Stephan Moore is a composer, sound artist, and laptop audio improvisor. Diana Reed Slattery is a writer, visual artist, and laptop video improvisor. Their joint improvisational project is
called Xenolinguistics, (i.e. the study of non-human languages) , and has been shown at SIGGRAPH, the Immersive Visions Festival, and most recently at the World Psychedelic Forum in Basel, Switzerland.
Stephan Moore is a composer, audio artist, and sound designer in New York City. He has graduated from from Rensselaer Polytechnic Institute, Western Michigan University, and Interlochen Arts Academy. In 2006 and 2007, he co-curated the month-long Points in a Circle festival at Issue Project Room in Brooklyn. His creative work centers around the collection and use of real-world sound, the creation and perception of sonic environments, and technological manifestations of improvisation and interactivity. Recent performances and installation artworks make use of a large multi-channel array of his Hemisphere speakers. He performs regularly with Scott Smallwood in the electronic duo Evidence, and with a variety of musicians, live-video artists, and dancers. He has created custom music software for a number of composers and artists, and has taught courses in sound art and electronic music at Maryland Institute College of Art, Peabody Conservatory, Massachusetts College of Art, Rensselaer Polytechnic Institute, and Simon’s Rock College of Bard. He is currently the Sound Engineer and Music Coordinator of the Merce Cunningham Dance Company.

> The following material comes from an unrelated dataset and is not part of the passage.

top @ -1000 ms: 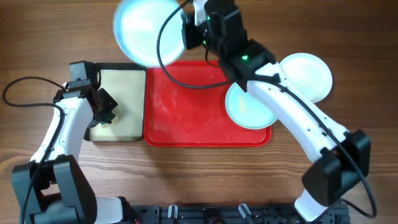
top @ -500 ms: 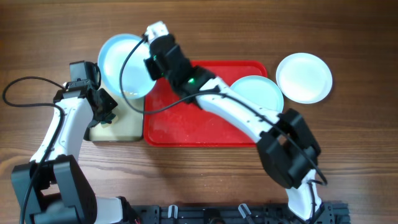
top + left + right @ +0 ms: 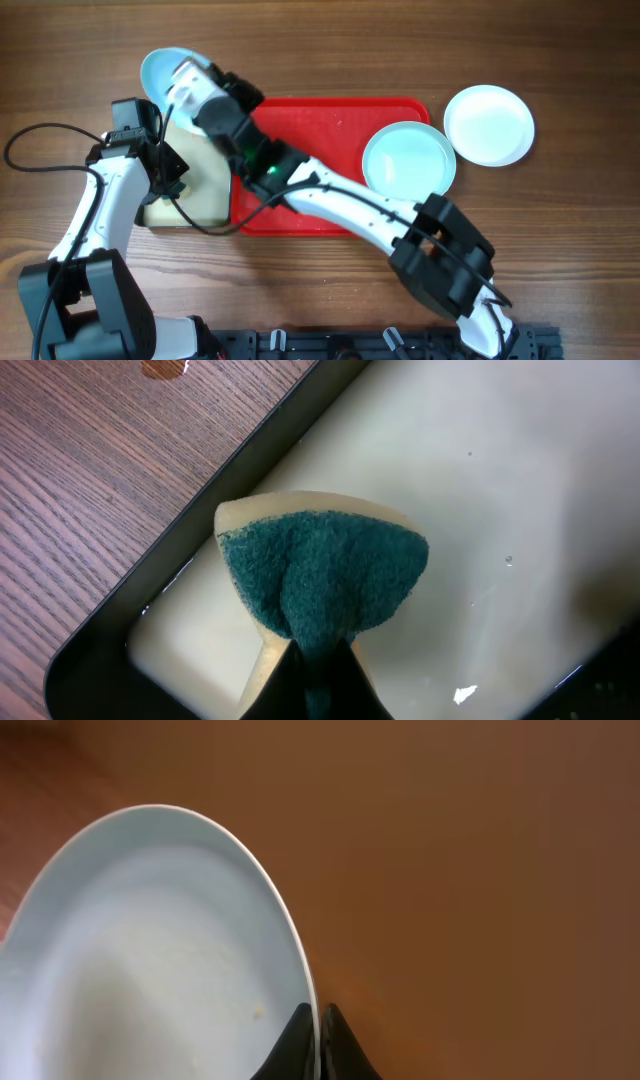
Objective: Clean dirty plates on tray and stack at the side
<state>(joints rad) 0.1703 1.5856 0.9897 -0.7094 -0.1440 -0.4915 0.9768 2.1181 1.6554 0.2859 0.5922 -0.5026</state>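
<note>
Left arm: the left claw [image 3: 318,656] was closed narrow on a wedge-shaped sponge [image 3: 322,575], with its dark green scouring face up and pale yellow foam below. The sponge was held over the cream floor of a small black-rimmed rectangular tray [image 3: 212,150]. In the wrist view it sat near the tray's black rim, apart from the side wall. Open wooden tabletop [image 3: 560,80] lay to the left of this tray.

Held plate: a round pale blue plate [image 3: 150,970] was pinched at its rim by the right claw [image 3: 318,1023], whose jaws were almost together on the edge. Overhead, this plate [image 3: 158,68] was raised and tilted at the far left corner of the small tray. Part of it was hidden by the wrist. A small pale speck showed on its inner face near the grip.

Large red rectangular plastic tray [image 3: 310,125]: its left edge stood just beside the small tray. The right arm crossed above its left and middle floor, which was otherwise bare.

A second round pale blue plate [image 3: 408,163] lay flat at the tray's right end and overhung the right rim.

A round white plate [image 3: 489,124] lay on the tabletop just beside it. Contact between the two could not be determined. Open wood lay right of it and along the near edge.
</note>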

Diana Reed Slattery is a novelist and videographer based in Albany, NY. For the last 10 years, she has been developing a project centered on the exploration of the visual language, Glide, which appears in her sci-fi novel The Maze Game. This investigation has led to the development of software that animates the glyphs, and allows them to transform into each other, in two and then three dimensions. The three-dimensional Glide software, LiveGlide, allows writing with the Glide forms interactively, in performance. Glide, according to its myth of origin in the story-world, is a psychedelic language. States of extended perception were used in the conception, design, and implementation of LiveGlide, in practice and in performance, and in learning how to read the writing produced. Psychedelics provided the means to emerge from the cocoon of natural language into what could be understood as both a pre-linguistic state of direct apperception of the world around and inside us, and as a post-linguistic (post-natural language) realm of evolutionary forms of language, concomitant with a sense of consciousness extended into a novel, if transient, evolutionary state. Glide has been described, screened and/or performed live at art, technology, and consciousness conferences in Tokyo, Beijing, Sao Paulo, Bilbao, San Jose, Plymouth, Perth, Siggraph (LA) and most recently, at the World Psychedelic Forum in Basel. Fulldome screening and performances have been given at the Atlantic Center for the Arts in Florida, the Schenectady Museum, The Plymouth Immersive Vision Center, and the Children’s Museum of Science and Technology in Troy. Flat-screen performances have been given at the Children’s Interactive Museum in Middletown, and the Center for Sustainability at Penn State. Slattery has performed at Issue Project Room in Brooklyn with long-time collaborator Stephan Moore. Slattery is pursuing Ph.D. studies at the University of Plymouth, UK on linguistic phenomena in the psychedelic sphere. Xenolinguistics-the study of alien languages-is the term she is currently using to describe the whole of these activities, which are described in more detail at http://mazerunner.wordpress.com.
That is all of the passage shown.